Moskow v. Robinson

276 Mass. 16 | Mass. | 1931

Field, J.

These four actions of contract, two against each defendant, to recover for use and occupation or rent, for the months of July, August and September, 1930, of premises owned by the plaintiff, were tried together in the Municipal Court.

Each defendant had a written lease of a suite of rooms in a building owned by the plaintiff, for one year beginning February 1, 1929, at a monthly rental and occupied the premises leased to him. There was evidence that each of them continued to pay rent at the same monthly rate, “subject to the same agreements and conditions as in the old leases,” until June 30, 1930, and on June 2,1930 — June 1 being Sunday — gave written notice to the plaintiff of his intention to vacate the leased premises on July 1, 1930, and moved out in the month of June. There was evidence also that after the expiration of the leases the defendants agreed to take new leases for a year and requested the plaintiff to make repairs and that the plaintiff made such repairs. The defendant Robinson testified that he complained about the condition of the premises, that he did not agree to take a new lease, but that “after his lease expired on February 1, 1930, he paid the same rent on the same days as when he had a lease, and everything went along just the same as before.” The defendant Fitzpatrick did not testify.

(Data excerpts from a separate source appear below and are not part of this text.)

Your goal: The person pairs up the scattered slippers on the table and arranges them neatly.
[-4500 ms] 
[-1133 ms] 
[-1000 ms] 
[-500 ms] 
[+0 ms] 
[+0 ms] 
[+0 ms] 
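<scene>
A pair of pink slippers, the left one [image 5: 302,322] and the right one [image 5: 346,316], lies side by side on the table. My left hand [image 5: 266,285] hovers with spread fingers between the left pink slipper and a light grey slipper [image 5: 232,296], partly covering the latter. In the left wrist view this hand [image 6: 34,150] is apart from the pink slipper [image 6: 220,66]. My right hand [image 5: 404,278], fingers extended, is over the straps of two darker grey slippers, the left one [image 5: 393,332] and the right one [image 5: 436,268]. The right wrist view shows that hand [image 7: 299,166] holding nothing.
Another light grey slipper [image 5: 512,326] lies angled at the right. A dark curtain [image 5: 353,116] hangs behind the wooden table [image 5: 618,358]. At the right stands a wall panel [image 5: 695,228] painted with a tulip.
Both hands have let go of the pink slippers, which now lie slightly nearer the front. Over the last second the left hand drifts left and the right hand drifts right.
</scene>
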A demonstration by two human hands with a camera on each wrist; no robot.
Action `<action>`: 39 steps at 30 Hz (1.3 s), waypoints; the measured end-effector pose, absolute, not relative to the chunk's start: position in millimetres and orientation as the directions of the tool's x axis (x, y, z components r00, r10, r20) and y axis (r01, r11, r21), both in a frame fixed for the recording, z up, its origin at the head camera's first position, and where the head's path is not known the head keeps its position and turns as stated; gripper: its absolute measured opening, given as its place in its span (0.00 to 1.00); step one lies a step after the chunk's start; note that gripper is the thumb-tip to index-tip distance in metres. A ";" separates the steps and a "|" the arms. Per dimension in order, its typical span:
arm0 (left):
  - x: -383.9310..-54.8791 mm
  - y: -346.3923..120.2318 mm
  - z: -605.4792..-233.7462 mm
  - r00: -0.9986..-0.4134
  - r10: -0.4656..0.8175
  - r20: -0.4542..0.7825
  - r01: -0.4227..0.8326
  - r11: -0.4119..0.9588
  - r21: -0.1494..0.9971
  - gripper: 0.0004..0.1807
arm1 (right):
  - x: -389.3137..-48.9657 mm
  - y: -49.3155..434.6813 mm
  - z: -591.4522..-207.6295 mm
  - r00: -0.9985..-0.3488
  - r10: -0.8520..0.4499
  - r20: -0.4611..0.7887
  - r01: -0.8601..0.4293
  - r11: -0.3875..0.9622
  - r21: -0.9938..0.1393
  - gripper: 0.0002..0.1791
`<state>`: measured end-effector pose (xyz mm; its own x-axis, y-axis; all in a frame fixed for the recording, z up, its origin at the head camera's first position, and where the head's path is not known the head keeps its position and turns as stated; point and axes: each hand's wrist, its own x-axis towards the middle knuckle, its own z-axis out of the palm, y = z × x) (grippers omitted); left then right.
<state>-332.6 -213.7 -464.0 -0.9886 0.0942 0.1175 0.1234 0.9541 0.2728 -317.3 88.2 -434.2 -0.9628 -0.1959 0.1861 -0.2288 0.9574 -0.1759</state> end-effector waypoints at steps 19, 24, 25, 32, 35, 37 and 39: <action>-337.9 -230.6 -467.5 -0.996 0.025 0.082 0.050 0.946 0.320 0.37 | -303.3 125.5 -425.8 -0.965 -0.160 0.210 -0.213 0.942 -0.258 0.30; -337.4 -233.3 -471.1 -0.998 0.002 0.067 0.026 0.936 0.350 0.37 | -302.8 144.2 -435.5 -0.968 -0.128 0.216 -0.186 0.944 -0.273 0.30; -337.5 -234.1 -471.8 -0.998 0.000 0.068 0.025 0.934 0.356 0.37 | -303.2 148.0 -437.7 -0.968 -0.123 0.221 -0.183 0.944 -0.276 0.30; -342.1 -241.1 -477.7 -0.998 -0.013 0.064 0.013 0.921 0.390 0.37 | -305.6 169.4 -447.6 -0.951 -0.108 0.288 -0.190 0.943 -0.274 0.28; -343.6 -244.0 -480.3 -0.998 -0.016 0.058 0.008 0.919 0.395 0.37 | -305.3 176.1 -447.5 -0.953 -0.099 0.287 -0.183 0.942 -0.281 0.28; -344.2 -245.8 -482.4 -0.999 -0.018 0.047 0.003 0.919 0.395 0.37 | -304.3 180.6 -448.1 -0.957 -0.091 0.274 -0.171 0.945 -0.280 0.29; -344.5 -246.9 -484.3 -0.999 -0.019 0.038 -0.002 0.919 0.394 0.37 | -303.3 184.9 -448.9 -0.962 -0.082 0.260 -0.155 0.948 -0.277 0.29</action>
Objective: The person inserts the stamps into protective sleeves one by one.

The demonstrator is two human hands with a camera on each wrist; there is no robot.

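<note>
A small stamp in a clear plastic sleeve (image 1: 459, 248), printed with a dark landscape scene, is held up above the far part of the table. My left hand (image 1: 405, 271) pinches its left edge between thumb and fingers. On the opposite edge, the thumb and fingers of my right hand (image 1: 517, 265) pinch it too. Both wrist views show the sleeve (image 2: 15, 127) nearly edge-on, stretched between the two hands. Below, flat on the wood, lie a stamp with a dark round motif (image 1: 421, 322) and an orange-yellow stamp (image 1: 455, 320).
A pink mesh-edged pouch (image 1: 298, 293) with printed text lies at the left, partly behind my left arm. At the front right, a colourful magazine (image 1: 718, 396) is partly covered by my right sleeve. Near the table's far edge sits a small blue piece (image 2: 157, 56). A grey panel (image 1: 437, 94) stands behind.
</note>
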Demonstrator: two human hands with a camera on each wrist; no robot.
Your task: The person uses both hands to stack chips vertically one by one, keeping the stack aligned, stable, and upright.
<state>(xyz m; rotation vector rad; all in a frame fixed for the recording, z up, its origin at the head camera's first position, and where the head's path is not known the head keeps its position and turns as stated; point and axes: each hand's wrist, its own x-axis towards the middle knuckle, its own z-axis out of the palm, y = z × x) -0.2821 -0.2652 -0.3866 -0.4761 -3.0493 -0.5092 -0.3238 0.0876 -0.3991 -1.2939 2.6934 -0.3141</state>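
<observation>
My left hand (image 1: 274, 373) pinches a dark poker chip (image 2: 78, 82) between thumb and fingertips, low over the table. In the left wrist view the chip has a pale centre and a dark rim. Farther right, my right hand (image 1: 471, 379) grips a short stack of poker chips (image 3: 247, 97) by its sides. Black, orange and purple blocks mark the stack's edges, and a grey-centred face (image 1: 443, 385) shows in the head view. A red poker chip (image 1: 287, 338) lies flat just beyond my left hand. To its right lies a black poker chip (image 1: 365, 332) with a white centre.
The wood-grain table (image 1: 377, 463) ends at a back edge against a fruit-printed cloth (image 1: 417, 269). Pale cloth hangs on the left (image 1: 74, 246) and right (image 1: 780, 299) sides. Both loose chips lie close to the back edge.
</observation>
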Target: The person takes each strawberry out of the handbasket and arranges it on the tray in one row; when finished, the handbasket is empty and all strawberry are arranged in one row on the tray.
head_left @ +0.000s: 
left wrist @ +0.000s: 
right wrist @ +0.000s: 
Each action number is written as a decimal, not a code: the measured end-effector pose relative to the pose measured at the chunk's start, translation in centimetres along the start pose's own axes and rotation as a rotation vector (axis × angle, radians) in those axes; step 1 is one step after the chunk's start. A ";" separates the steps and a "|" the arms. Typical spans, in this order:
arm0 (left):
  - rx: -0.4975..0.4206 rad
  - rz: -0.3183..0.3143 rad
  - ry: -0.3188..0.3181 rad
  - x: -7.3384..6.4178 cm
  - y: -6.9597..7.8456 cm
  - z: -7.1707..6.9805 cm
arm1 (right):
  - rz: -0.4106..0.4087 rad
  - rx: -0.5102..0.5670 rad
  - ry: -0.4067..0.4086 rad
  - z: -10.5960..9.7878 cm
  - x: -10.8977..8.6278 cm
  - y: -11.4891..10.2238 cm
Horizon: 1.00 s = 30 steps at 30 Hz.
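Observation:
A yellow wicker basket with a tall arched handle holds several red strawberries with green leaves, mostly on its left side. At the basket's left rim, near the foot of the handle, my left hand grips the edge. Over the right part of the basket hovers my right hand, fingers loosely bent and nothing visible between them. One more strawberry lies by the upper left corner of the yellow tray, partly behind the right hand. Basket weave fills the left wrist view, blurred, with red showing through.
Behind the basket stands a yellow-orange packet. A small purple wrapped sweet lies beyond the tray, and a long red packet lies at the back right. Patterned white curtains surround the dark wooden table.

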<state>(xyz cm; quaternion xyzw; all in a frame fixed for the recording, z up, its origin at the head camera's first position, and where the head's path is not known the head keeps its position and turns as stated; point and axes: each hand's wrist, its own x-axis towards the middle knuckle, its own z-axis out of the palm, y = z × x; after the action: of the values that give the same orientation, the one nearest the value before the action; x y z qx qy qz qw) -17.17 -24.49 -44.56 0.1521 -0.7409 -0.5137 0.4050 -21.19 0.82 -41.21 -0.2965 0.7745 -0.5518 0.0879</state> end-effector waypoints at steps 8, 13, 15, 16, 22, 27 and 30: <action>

The trial judge refused to rule, as requested by the plaintiff, that upon all the evidence the plaintiff was entitled to recover and that “At the time the defendants vacated the premises, they were tenants at will of the plaintiff,” and *18refused to make other rulings requested by the plaintiff as to the adequacy of the written notices of intention to vacate the premises given to the plaintiff, because inapplicable to the facts. The judge made the following finding: “I find that the defendants had been tenants under leases; that leases had expired; that after expiration of leases the defendants agreed to sign new leases if landlord would put premises in repair; that the landlord undertook to repair the premises and did, but never concluded leases with defendants]. I find that the defendants were tenants at sufferance subsequent to expiration of leases, and no notice was required,” and found for the defendants. A report to the Appellate Division was dismissed and the plaintiff appealed.

The plaintiff contends that for the" months in question the defendants were tenants at will and that neither of them gave sufficient notice of intention to terminate such a tenancy.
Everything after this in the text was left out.